In a big victory for pro-life advocates in Texas earlier this month, the Fifth Circuit Court of Appeals overturned Judge Lee Yeakel of the Western District Court in Austin and restored key portions of a pro-life law in Texas that will ultimately stop abortions and could close abortion clinics. Abortion clinics appealed that decision to the Supreme Court and Justice Scalia issued a ruling today saying the high court will not get involved.
“The underlying legal question — whether the new Texas statute is constitutional — is a difficult question. It is a question, I believe, that at least four members of this court will wish to consider irrespective of the 5th Circuit’s ultimate decision,” Justice Antonin Scalia wrote with Justices Clarence Thomas and Samuel Alito concurring. “I would maintain the status quo while the lower courts consider this difficult, sensitive, and controversial legal matter.”
The justices voted 5-4 to leave Texas’ pro-life provisions in place and the four Democrat-appointed pro-abortion justices all voted to overturn the pro-life measure. Justice Stephen Breyer write a dissenting opinion saying he expected the case to return to the Supreme Court.
Chief Justice John Roberts and Justice Anthony Kennedy did not join an opinion or write their own, but they sided with Scalia, Thomas and Alito.
With the Supreme Court not intervening, the full appeals court has scheduled a hearing on the case for January to consider the lawsuit. The abortion businesses can proceed with the case there or ask another Supreme Court justice to intervene and stop the law from taking effect while the case continues.
As LifeNews reported, the judge issued an opinion striking down two parts of a Texas pro-life law that protects women from dangerous abortions.

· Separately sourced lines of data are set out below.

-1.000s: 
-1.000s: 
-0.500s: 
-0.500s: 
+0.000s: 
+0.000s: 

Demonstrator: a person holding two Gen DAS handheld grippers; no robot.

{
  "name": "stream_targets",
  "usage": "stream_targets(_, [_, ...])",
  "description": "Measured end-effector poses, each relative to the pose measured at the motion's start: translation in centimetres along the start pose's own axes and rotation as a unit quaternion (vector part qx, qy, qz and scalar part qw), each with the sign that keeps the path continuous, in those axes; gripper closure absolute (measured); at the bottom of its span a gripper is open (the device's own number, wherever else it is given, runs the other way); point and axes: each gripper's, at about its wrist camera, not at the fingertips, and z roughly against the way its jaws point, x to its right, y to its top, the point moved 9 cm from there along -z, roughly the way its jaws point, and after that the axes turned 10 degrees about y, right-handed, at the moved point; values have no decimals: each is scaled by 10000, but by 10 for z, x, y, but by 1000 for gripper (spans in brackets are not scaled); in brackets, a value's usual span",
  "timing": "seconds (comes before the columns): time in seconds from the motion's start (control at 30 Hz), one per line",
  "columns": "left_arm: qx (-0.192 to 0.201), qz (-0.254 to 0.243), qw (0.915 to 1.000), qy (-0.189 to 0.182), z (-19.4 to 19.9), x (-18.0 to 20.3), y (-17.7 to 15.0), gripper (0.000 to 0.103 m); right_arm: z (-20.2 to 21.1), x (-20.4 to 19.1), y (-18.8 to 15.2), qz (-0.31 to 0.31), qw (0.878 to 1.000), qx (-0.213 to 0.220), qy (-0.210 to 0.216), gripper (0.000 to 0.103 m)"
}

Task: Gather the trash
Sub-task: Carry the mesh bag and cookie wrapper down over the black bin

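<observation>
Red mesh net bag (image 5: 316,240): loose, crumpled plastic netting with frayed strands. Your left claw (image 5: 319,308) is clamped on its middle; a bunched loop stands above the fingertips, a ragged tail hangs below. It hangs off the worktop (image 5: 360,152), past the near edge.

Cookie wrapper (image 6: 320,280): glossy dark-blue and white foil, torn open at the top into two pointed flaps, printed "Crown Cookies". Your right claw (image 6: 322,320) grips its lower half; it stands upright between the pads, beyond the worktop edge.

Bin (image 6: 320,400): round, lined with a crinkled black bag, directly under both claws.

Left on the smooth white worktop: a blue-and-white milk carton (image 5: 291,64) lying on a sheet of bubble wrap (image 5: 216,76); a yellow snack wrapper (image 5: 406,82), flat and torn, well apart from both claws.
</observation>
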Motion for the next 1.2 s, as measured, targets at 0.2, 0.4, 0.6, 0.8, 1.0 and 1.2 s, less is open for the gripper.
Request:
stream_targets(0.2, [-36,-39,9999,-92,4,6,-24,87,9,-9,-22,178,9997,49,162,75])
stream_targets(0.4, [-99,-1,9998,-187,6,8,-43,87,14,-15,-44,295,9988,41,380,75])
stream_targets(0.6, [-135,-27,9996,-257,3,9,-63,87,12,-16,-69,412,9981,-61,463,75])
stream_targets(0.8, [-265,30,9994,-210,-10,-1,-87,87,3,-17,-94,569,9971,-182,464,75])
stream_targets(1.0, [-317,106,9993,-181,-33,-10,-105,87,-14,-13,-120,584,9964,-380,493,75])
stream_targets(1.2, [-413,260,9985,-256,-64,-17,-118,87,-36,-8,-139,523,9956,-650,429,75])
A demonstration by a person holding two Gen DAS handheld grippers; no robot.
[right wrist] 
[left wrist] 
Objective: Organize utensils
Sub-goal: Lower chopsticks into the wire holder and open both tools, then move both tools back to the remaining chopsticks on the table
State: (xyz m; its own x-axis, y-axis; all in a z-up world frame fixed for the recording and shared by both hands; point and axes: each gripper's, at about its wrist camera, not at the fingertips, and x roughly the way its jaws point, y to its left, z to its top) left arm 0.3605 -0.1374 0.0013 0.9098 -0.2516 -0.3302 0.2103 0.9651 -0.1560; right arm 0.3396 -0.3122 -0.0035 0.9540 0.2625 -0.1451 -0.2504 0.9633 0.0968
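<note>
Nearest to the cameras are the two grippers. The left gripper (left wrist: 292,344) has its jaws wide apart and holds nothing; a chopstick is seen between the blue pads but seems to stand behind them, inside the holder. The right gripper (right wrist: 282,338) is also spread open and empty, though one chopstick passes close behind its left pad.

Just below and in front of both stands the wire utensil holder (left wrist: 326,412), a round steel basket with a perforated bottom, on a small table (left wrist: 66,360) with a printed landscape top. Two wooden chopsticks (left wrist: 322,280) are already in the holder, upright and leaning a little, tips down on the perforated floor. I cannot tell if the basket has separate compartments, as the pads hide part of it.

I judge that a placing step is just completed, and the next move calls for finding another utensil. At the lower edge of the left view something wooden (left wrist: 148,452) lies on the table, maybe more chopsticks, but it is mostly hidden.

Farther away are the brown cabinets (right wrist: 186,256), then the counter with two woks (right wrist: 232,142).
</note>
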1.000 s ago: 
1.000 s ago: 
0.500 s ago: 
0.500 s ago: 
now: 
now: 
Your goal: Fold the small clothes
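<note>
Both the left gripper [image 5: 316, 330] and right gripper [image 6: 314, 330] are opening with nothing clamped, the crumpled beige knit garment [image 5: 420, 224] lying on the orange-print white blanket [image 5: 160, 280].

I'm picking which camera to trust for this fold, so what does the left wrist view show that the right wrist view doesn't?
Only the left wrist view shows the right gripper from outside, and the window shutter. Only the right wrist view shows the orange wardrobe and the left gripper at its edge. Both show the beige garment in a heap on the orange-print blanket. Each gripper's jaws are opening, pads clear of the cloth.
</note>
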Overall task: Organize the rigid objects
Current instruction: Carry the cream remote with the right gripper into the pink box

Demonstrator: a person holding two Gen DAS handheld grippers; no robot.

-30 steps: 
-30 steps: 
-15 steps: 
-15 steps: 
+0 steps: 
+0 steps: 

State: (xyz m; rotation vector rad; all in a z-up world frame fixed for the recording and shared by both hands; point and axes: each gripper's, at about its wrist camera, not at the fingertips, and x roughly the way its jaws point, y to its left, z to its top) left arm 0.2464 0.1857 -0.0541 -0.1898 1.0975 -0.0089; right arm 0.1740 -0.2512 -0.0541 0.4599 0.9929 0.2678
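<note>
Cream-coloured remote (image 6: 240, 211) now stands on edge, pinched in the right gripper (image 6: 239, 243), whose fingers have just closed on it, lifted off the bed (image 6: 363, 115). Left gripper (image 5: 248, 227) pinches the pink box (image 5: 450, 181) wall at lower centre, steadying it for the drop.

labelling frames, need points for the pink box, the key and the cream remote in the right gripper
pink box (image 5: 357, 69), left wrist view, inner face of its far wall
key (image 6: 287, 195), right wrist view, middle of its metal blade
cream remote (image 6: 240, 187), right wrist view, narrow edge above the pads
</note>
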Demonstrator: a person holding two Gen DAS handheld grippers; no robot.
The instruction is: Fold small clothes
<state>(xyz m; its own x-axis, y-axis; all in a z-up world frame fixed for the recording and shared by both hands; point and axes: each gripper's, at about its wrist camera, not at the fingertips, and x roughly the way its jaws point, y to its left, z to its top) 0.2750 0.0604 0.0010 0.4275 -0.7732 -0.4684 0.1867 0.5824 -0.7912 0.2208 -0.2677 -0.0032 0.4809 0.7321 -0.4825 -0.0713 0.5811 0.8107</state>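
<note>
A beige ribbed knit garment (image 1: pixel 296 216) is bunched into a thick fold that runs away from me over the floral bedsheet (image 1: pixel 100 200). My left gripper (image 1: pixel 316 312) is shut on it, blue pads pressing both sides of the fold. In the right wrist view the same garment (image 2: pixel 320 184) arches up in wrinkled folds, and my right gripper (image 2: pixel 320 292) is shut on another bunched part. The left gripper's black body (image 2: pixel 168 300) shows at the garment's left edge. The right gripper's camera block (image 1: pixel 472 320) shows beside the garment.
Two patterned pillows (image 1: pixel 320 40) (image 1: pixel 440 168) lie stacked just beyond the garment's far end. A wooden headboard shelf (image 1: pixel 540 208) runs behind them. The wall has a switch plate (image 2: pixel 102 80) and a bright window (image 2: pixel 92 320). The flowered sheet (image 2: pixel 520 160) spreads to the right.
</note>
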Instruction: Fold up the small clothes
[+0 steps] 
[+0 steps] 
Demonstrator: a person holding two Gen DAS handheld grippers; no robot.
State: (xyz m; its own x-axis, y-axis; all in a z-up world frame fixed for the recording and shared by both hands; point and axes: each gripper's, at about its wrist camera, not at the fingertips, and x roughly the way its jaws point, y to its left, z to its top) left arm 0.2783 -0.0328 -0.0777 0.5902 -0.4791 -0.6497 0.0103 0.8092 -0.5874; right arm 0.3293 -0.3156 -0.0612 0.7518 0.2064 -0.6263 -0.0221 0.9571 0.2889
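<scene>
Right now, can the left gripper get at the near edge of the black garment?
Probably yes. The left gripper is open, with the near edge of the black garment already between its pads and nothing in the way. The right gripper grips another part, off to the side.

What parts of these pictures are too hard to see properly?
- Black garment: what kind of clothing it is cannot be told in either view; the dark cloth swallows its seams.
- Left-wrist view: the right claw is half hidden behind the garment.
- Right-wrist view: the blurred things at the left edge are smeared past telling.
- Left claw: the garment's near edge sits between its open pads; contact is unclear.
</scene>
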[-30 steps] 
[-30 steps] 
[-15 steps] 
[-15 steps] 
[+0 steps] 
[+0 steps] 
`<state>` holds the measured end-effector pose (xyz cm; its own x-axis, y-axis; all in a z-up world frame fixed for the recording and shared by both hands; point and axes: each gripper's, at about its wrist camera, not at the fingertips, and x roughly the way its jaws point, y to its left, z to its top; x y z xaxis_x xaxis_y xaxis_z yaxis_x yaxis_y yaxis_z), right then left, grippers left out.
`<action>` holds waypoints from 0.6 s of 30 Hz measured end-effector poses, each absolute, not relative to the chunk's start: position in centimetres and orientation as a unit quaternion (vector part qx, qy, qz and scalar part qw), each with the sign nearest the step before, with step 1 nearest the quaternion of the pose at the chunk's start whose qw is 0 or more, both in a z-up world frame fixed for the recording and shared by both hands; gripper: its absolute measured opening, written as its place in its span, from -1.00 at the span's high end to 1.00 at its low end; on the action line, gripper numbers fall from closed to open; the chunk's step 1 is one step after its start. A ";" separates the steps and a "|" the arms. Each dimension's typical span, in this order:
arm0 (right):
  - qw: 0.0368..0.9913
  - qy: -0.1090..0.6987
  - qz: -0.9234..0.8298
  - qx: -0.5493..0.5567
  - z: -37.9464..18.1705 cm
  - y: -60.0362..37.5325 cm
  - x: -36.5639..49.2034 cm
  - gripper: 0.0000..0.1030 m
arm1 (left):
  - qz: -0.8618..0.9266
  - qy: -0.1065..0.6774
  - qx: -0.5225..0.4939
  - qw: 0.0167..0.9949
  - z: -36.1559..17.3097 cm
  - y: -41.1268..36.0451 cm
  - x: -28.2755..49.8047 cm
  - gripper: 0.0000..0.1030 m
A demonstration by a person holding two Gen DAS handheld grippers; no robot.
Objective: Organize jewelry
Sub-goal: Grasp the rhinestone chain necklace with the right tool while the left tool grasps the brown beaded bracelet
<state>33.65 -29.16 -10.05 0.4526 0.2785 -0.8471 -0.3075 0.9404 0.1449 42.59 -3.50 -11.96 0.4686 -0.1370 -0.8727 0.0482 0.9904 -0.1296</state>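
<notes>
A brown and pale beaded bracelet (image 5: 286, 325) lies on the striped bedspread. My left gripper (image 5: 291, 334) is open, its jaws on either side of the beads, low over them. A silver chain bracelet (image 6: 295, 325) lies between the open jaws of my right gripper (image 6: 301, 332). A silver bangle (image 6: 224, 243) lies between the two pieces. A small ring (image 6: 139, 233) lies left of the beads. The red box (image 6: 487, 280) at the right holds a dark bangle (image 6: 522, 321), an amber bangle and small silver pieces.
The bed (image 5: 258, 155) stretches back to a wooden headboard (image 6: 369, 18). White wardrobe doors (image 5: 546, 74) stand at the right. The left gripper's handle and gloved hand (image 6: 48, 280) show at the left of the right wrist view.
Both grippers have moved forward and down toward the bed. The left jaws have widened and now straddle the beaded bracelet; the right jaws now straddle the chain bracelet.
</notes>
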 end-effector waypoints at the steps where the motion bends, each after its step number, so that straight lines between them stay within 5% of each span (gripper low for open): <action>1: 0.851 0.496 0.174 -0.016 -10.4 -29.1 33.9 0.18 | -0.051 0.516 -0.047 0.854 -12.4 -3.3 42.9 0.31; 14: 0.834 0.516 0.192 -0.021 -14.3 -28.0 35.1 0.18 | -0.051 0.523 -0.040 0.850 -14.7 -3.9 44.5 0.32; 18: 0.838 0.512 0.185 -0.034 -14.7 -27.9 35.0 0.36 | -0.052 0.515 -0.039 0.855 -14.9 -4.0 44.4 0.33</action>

Abortion activists have not challenged that part of the law which prohibits the killing of unborn children who have reached the developmental milestone of being able to feel pain which substantial medical evidence places at 20 weeks, if not earlier. Nor are they challenging the requirement that all abortions be performed in ambulatory surgical centers, noting that this portion of the law does not go into effect until September 2014.
The judge blocked part of the law that required its doctors to have the right to admit patients to local hospitals. Texas became one of several states that require abortion doctors to have admitting privileges at local hospitals so women can be treated when they are victimized by botched abortions. Judge Yeakel also ruled that the part of the law that requires abortion businesses to follow FDA protocol, by only dispensing the dangerous RU 486 abortion drug in person, can apply except when the life or health of the mother is in danger — even though abortions routinely put women’s lives and health at risk.
Responding to the decision, three women on the appeals court panel overturned him:
The judges, Priscilla R. Owen, Jennifer Walker Elrod and Catharina Haynes, wrote that “there is a substantial likelihood that the state will prevail in its argument that Planned Parenthood failed to establish an undue burden on women seeking abortions or that the hospital-admitting-privileges requirement creates a substantial obstacle in the path of a woman seeking an abortion.” Furthermore, they wrote,”we also conclude that the state has made a strong showing of likelihood of success on the merits, at least in part, as to its appeal of the injunction pertaining to medication abortions.”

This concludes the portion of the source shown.